### Description of the task
Only one stretch of the data is wanted: the line containing "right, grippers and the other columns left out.", the line containing "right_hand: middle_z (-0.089", and every line between them, copied exactly.

Extracted data entries:
==========

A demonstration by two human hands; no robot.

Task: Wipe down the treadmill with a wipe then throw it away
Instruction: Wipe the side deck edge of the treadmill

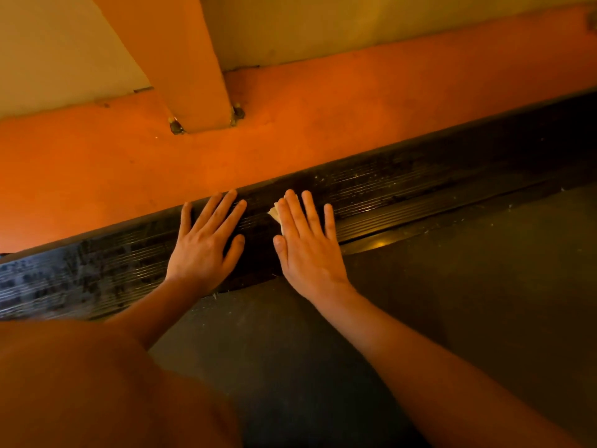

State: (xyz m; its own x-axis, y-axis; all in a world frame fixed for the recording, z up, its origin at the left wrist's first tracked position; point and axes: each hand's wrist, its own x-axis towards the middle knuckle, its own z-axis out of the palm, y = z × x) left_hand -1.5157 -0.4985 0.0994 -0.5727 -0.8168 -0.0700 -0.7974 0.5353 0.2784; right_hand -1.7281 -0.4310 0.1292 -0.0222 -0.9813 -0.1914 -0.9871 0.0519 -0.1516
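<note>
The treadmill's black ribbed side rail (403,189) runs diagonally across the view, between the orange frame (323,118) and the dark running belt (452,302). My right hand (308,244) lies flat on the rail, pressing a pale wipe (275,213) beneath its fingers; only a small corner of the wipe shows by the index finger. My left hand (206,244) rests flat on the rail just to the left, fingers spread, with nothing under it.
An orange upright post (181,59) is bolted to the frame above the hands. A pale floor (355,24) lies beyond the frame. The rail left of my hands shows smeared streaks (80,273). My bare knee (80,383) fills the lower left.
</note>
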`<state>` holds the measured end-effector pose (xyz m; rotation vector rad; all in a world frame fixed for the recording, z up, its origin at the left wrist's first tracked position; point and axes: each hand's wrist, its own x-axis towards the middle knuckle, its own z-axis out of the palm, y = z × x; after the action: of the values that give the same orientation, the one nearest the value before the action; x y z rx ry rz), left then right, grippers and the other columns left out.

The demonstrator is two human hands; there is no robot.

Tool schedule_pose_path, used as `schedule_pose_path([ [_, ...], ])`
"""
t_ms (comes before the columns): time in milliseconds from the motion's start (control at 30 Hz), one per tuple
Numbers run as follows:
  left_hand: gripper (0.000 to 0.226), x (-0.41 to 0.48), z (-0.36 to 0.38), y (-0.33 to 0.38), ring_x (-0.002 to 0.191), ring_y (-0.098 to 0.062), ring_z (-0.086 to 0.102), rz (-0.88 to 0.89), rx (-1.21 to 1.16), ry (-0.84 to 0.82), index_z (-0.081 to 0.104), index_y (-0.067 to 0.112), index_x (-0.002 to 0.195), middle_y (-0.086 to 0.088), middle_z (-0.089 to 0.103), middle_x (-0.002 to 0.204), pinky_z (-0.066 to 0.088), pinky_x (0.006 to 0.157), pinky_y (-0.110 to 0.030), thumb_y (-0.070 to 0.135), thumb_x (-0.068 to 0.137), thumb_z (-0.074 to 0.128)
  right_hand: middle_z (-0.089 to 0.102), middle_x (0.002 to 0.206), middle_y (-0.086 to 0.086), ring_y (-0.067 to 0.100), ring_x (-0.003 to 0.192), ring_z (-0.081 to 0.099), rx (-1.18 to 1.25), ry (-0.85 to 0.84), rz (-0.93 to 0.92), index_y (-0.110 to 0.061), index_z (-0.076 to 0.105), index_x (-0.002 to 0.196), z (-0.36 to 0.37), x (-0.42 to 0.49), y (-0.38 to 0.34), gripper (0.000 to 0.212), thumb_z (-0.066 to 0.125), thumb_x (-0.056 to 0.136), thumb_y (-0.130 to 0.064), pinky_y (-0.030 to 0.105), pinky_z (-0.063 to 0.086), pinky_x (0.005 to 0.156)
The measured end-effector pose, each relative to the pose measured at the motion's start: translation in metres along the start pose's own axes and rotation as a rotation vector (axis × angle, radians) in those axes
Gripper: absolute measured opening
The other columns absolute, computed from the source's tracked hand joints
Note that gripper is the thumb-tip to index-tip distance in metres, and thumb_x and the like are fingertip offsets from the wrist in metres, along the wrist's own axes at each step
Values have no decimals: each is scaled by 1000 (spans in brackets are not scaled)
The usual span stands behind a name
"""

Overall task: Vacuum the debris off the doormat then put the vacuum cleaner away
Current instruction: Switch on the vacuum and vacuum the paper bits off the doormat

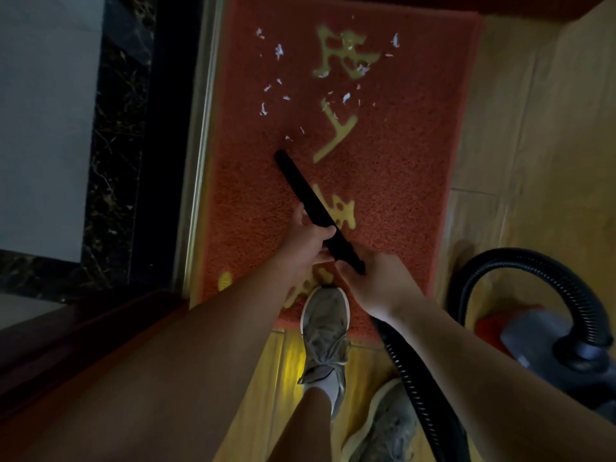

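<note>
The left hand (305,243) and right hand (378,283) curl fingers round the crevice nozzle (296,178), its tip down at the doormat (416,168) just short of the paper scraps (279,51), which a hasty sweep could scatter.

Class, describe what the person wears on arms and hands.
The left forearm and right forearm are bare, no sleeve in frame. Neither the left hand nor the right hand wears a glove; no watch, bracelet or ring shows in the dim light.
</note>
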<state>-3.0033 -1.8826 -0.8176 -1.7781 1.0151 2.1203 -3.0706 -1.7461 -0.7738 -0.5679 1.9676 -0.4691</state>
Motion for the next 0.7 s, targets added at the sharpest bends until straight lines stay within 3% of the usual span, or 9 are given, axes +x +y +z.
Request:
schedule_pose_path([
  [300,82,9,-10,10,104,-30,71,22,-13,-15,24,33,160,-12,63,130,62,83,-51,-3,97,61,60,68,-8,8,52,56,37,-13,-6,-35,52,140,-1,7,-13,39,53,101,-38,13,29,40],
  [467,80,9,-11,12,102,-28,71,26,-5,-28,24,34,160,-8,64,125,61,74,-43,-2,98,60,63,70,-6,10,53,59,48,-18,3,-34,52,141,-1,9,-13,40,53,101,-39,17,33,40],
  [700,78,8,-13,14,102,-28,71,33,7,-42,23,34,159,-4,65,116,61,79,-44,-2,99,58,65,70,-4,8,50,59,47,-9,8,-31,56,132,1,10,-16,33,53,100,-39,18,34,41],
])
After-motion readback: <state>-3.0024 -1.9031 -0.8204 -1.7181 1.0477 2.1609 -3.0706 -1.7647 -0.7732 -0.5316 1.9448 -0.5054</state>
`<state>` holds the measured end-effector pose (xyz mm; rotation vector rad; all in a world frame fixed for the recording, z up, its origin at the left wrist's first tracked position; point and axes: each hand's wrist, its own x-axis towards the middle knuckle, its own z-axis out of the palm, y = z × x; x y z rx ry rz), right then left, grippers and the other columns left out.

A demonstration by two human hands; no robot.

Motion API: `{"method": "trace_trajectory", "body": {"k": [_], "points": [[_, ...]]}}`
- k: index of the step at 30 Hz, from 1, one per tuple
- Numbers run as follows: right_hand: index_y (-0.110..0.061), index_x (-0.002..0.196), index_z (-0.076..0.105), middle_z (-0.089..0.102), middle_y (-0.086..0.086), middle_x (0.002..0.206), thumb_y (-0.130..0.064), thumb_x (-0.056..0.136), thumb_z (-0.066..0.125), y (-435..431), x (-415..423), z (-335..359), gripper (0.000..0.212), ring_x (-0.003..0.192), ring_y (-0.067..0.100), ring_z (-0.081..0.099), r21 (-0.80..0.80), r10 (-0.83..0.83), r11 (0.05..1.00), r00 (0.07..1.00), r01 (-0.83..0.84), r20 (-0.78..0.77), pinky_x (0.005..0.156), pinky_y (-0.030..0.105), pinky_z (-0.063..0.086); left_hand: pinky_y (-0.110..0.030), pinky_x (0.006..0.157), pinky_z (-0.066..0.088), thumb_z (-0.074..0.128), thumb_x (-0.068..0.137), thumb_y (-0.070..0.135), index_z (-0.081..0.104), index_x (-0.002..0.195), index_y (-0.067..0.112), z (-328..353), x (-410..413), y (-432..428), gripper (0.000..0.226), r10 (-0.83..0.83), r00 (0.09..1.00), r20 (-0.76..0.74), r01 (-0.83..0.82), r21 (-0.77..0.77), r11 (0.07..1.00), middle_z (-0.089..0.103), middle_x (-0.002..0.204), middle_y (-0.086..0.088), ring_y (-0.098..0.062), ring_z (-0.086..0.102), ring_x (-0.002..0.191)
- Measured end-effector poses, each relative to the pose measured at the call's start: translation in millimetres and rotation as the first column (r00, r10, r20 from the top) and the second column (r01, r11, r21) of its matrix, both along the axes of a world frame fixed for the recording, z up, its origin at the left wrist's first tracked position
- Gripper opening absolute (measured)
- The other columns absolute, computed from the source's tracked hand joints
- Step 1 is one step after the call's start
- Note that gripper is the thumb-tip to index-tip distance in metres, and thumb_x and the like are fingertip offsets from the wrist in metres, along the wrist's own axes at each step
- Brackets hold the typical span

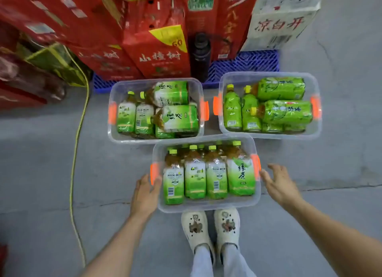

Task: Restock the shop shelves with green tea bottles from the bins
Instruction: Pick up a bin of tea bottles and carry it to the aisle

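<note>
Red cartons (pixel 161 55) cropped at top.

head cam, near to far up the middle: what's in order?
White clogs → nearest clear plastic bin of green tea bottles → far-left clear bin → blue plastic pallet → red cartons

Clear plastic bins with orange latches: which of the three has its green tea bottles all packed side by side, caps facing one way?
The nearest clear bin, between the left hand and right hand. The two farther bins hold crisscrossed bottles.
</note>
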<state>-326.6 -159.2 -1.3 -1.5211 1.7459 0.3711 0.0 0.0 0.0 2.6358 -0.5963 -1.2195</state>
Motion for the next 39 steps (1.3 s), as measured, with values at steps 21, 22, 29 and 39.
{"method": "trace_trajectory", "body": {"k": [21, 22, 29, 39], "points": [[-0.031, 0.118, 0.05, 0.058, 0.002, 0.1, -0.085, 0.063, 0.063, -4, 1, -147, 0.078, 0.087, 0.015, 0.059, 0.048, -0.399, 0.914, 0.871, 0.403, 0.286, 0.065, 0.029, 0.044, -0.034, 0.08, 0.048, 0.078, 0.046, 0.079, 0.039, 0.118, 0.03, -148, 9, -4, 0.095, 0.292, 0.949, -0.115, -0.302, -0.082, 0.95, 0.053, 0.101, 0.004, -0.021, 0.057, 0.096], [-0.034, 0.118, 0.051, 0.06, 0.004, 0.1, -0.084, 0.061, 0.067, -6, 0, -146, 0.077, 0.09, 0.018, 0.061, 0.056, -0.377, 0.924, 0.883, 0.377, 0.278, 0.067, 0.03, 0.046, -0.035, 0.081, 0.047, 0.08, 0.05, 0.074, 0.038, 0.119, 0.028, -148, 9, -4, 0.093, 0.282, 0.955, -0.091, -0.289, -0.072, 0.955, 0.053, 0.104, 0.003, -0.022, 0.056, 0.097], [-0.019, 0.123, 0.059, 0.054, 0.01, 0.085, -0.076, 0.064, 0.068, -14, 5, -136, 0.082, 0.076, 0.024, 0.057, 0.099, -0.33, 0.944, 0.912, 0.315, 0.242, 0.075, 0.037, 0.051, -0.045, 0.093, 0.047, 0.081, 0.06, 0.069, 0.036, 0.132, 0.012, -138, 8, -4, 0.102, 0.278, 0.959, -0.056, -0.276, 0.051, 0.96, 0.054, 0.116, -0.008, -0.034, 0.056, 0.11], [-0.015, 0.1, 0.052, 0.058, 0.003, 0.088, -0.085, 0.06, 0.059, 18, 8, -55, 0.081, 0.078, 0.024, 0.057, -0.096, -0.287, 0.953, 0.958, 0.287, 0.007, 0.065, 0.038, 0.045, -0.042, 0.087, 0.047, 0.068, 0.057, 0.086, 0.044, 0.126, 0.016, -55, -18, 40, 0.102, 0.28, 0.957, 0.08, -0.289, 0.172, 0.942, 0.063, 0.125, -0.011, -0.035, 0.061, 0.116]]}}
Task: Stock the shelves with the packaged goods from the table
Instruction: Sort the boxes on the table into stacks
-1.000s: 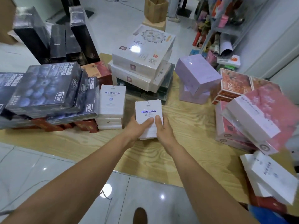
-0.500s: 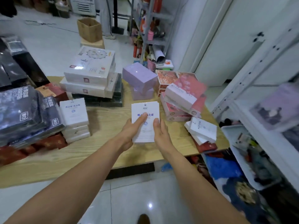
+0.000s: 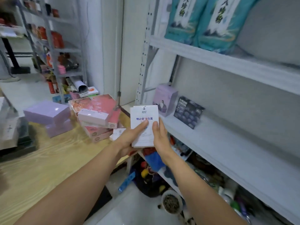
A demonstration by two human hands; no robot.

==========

### Answer box
`<state>` holds the measured end-effector pose (xyz m; rotation vector rad; all in a world frame fixed for the recording, z up, its origin at the left wrist's first tracked position; point and axes: each hand's wrist, its own x-axis towards the middle knuckle, its own z-axis out of the palm, y = z × x; after the action: of the values that give the same orientation, the one nearest the value before the action; x y z rx ry rz), left then right, grippers and the other columns left out.

The demonstrator is two human hands; there is no robot.

Tool schedule_pose_path, used as `schedule_pose_path([ [_, ...], ])`
"""
t_ms (comes before the columns): time in milliseconds from the motion's start (control at 30 Hz), one per tuple
Numbers run as follows:
  left_hand: gripper (0.000 to 0.226), x (-0.41 to 0.48), z (-0.36 to 0.38), y (-0.33 to 0.38), ring_x (-0.002 to 0.191), ring_y (-0.098 to 0.062), ring_z (-0.086 to 0.102), rz (-0.88 to 0.89), rx (-1.21 to 1.16), ry (-0.84 to 0.82), index_z (-0.081 to 0.104), index_y (-0.067 to 0.112), index_x (-0.002 to 0.195), middle_y (-0.086 to 0.088), middle_z (-0.089 to 0.103), middle_x (-0.002 to 0.204), pinky_z (-0.066 to 0.088), pinky_x (0.006 to 0.157), pinky_y (-0.110 to 0.030), thumb_y (-0.070 to 0.135), thumb_x (-0.068 to 0.137), thumb_z (-0.074 to 0.128)
  right_hand: middle_z (-0.089 to 0.102), middle_x (0.002 to 0.206), middle_y (-0.086 to 0.086), ring_y (-0.067 to 0.100), ring_x (-0.003 to 0.192), ring_z (-0.081 to 0.099), rx (-1.18 to 1.25), ry (-0.85 to 0.84), rz (-0.93 to 0.92), index_y (-0.110 to 0.061), index_z (-0.076 to 0.105), index_x (-0.002 to 0.196), z (-0.36 to 0.37), x (-0.42 to 0.49), y (-0.38 to 0.34), gripper (0.000 to 0.212), thumb_z (-0.066 to 0.125), thumb_x (-0.056 to 0.136), thumb_y (-0.130 to 0.064), pinky_y (-0.030 to 0.105), pinky_z (-0.063 to 0.086), pinky_x (0.005 to 0.156)

The exercise requires no additional content.